Low Back Pain: The Truth As We Know It

Ranked #22,370 in Healthy Living, #325,209 overall

Congratulations! You have just found the site that is going to cure your low back pain.

Congratulations! You have just found the site that is going to cure your low back pain. I have found the key to curing low back pain and the best news is, you can do it in your own home. There is no need for dangerous surgery or medication which can result in more problems. This all natural cure, provides long lasting relief and prevents further episodes. Other providers do not understand the root cause of low back pain and therefore the treatment they provide is often not effective. All you need to do is read the information below and oh ya, buy my book!

Introduction

Do I have your attention? How many times in your search for information on low back pain have you seen statements similar to the ones above? Just take a look at some of the other lenses on Squidoo dealing with low back pain and you will see what I mean.

Let me be the first one to tell you: There is no silver bullet or magic hidden cure for low back pain. Any person or website which tries to convince you that they have the, one and only answer to eliminate back pain is misleading you.

The goal of this lens is to provide you with scientific information on the diagnosis and treatment of low back pain. This lens is not a replacement for medical advice and is meant only to provide the reader with a better understanding of the science behind low back pain.

Throughout this lens you will see small numbers by some of the statements I make. These numbers correlate to particular references which are listed at the end of the lens. These references are scientific article which support what I will be talking about in this lens. I do not expect you to blindly accept what I am presenting on this lens. You should all be critical thinkers and you need to question the validity of any statement that is made on this lens and any other site you use for information. This is called critical thinking and you can learn more about this on other sites. Check out the video "Here Be Dragons" and the pod casts, Skeptoid and the Skeptics Guide to the Universe.

The Nitty Gritty

Most people in the United States will experience low back pain in their life. In fact, it is estimated that 70-85% of people will have back pain. (1) The good news is that the vast majority of these people will get better. Less than 10% of these cases last more than one year.(2) As many of you have found in your searches, there are hundreds of treatment approaches for patients with low back. The major reason for the existence of all these treatment methods is that no one really knows what the best treat is for a given individual with low back pain.
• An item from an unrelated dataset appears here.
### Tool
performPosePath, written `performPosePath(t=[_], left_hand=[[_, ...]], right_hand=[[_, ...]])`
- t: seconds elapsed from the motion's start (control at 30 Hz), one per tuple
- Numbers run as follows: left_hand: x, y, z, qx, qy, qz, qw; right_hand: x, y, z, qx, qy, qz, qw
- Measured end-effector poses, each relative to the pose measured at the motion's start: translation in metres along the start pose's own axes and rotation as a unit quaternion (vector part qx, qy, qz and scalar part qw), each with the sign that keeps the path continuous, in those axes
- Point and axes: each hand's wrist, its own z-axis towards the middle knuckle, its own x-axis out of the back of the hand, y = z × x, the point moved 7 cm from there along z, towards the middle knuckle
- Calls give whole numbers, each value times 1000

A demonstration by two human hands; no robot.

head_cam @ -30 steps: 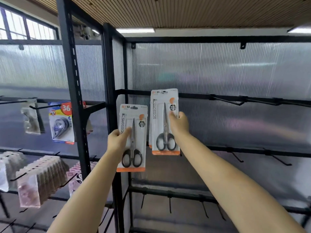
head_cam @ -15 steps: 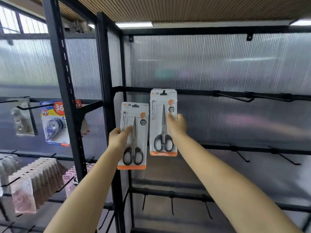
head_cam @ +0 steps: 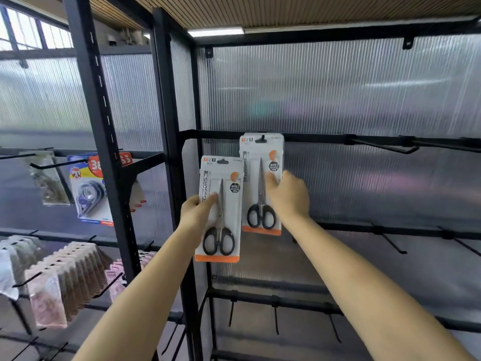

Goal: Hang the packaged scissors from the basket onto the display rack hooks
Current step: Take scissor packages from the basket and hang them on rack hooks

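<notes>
Two packs in play: right pack [head_cam: 261, 183] now threaded onto top-rail hook [head_cam: 262, 138], right hand [head_cam: 287, 196] fingers loosening against it. Left hand [head_cam: 197, 212] pinching second pack [head_cam: 220, 208], below, waiting next.

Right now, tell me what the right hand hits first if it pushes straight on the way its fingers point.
The right hand already presses the hung scissors pack. Behind that is probably the ribbed translucent panel, though the gap between them is unclear.
</notes>
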Motion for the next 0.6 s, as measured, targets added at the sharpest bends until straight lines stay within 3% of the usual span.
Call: performPosePath(t=[0.4,0.53,0.6], left_hand=[[-11,9,-5,-39,-28,8,999],[-13,11,-7,-44,-30,8,999],[-16,11,-9,-46,-33,5,998]], right_hand=[[17,-6,8,48,-55,-155,985],[33,-22,8,138,-10,-279,950],[44,-37,8,196,12,-241,950]])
I can tell you are very smart, so I am sure you are asking: with all the studies we have addressing low back pain, how can we not know what the best treatment is?

The problem lies in our inability to identify a cause for low back in the majority of people. Nearly 90% of all cases of low back pain can not be accurately diagnosed.(3)

Lots of people get a "diagnosis" for their low back pain. The key is the "accurate" part. Terms like disk herniation or degeneration are often used but in most cases, there is little to no supporting evidence. In many cases, holes can easily be punched through the diagnosis and it can not hold up to scientific scrutiny. We will talk about this more later!

So, if you can not accurately diagnosis or differentiate people with low back pain these individuals are clumped into one large group. When you try a particular intervention on this group you are likely to get very different responses.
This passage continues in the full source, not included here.